● Task brief: Report each line from the records where the string "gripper" turns up.

● Extracted entries:
--*--

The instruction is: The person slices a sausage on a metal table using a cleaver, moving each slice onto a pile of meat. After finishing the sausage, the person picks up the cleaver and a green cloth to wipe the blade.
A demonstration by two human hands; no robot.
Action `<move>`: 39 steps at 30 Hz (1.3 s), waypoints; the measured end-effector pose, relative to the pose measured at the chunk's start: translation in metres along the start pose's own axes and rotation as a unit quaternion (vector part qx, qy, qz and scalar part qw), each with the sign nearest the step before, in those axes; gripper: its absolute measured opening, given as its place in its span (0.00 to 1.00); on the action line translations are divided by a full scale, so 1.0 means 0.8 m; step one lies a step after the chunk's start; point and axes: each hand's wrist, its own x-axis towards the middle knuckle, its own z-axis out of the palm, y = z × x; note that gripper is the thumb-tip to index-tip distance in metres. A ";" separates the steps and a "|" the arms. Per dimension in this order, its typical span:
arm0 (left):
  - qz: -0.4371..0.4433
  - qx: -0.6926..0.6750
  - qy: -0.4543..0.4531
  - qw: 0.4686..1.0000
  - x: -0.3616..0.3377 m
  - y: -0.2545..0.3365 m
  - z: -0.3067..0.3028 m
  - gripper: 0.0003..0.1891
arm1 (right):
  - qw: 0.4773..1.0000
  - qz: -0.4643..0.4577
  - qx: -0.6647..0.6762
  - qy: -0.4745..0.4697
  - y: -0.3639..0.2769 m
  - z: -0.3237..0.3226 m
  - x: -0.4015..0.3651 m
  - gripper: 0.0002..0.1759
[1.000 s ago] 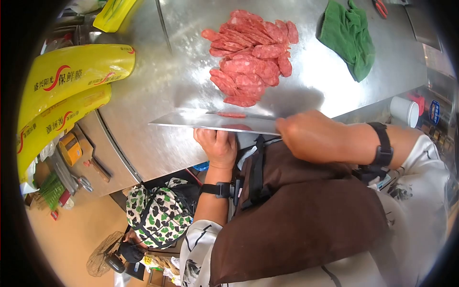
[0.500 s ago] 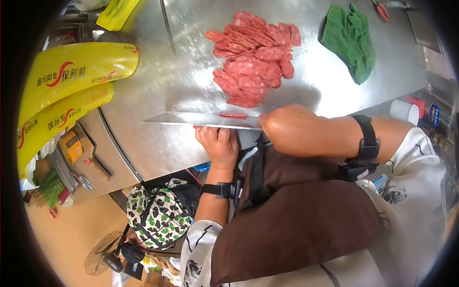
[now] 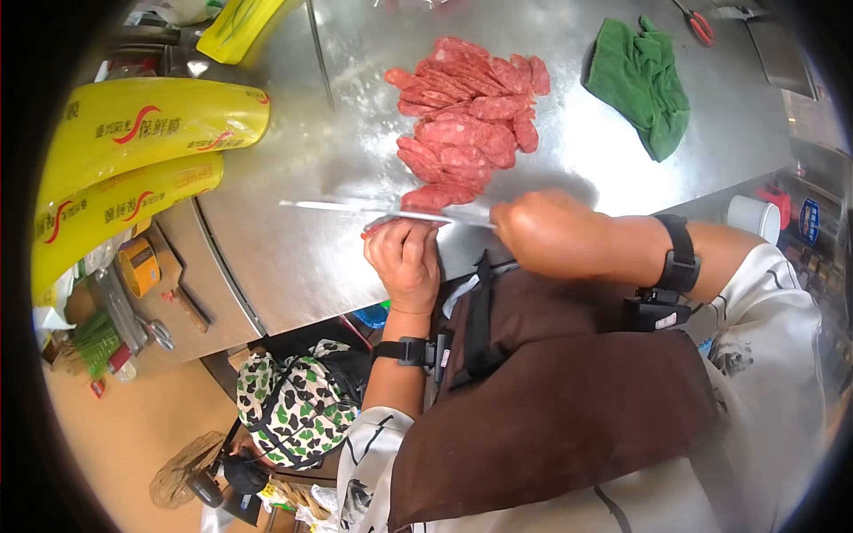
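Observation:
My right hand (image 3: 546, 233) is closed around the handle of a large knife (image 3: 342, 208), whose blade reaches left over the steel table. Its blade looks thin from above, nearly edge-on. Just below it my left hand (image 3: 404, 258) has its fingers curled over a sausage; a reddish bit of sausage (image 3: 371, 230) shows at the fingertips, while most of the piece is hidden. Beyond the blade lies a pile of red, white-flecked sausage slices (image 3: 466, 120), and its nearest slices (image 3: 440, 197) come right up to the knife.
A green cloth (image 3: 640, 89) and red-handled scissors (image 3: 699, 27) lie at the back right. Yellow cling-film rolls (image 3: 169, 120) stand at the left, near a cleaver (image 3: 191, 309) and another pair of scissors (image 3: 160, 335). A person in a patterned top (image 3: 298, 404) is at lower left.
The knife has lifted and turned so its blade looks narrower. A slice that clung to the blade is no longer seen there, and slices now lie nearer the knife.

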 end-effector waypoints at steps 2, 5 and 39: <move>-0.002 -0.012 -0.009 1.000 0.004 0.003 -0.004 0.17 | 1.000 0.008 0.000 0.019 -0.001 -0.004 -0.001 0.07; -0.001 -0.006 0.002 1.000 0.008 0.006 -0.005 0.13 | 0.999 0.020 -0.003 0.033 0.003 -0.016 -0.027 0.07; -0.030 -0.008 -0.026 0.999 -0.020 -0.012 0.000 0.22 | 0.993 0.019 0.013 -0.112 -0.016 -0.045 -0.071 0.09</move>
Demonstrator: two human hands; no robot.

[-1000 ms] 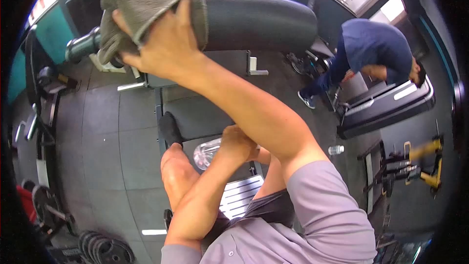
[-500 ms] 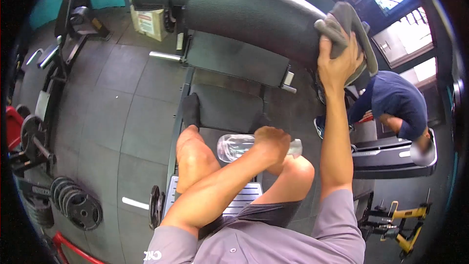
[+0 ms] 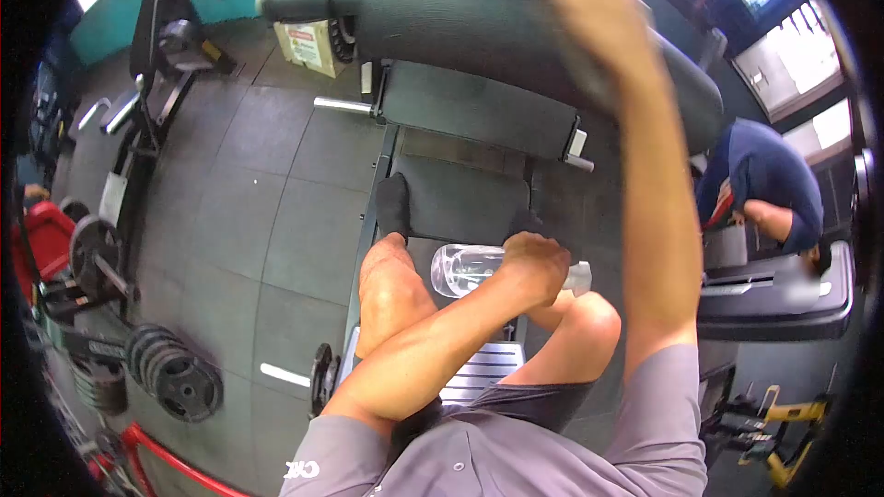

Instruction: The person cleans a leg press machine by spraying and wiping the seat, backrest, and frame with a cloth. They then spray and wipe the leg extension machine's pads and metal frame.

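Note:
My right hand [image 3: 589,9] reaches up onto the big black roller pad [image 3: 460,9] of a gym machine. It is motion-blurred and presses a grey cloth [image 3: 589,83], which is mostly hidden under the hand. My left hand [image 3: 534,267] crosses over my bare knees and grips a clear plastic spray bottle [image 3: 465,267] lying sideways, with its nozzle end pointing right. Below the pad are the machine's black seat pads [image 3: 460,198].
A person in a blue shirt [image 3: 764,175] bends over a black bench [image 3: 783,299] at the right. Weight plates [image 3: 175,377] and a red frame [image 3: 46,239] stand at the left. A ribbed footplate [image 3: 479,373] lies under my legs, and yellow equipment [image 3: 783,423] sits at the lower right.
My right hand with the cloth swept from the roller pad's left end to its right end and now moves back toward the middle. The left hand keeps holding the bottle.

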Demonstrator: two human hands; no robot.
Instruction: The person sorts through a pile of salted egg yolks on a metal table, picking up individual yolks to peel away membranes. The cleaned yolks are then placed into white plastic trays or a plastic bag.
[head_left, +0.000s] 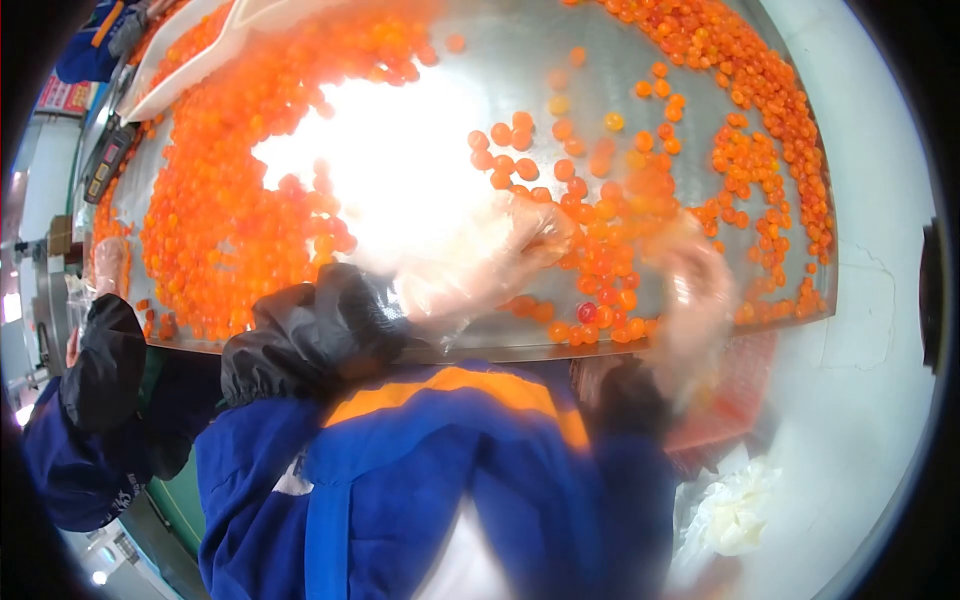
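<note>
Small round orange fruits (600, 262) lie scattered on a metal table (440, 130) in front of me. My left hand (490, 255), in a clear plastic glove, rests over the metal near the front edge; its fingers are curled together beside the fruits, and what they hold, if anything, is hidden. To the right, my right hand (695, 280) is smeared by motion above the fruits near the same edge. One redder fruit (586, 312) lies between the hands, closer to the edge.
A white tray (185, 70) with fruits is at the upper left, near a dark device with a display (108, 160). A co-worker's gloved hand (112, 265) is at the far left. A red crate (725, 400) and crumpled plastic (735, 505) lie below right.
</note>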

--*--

● Your response:
Action `<move>`: 39 steps at 30 Hz (1.3 s), waypoints; the measured end-effector pose, relative to the pose measured at the chunk's start: translation in metres along the start pose's own axes and rotation as a unit quaternion (vector part qx, qy, qz and scalar part qw), each with the sign nearest the step before, in those axes; gripper: its absolute measured opening, given as its place in its span (0.00 to 1.00); on the action line translations are divided by a full scale, so 1.0 means 0.8 m; step one lies a step after the chunk's start; point and axes: each hand's wrist, its own x-axis towards the middle knuckle, its own z-axis out of the palm, y = z × x; note that gripper is the thumb-tip to index-tip distance in metres. A ";" separates the steps and a "|" the arms. Per dimension in this order, its typical span:
  - gripper: 0.0003..0.1891
  - gripper: 0.0002..0.1759

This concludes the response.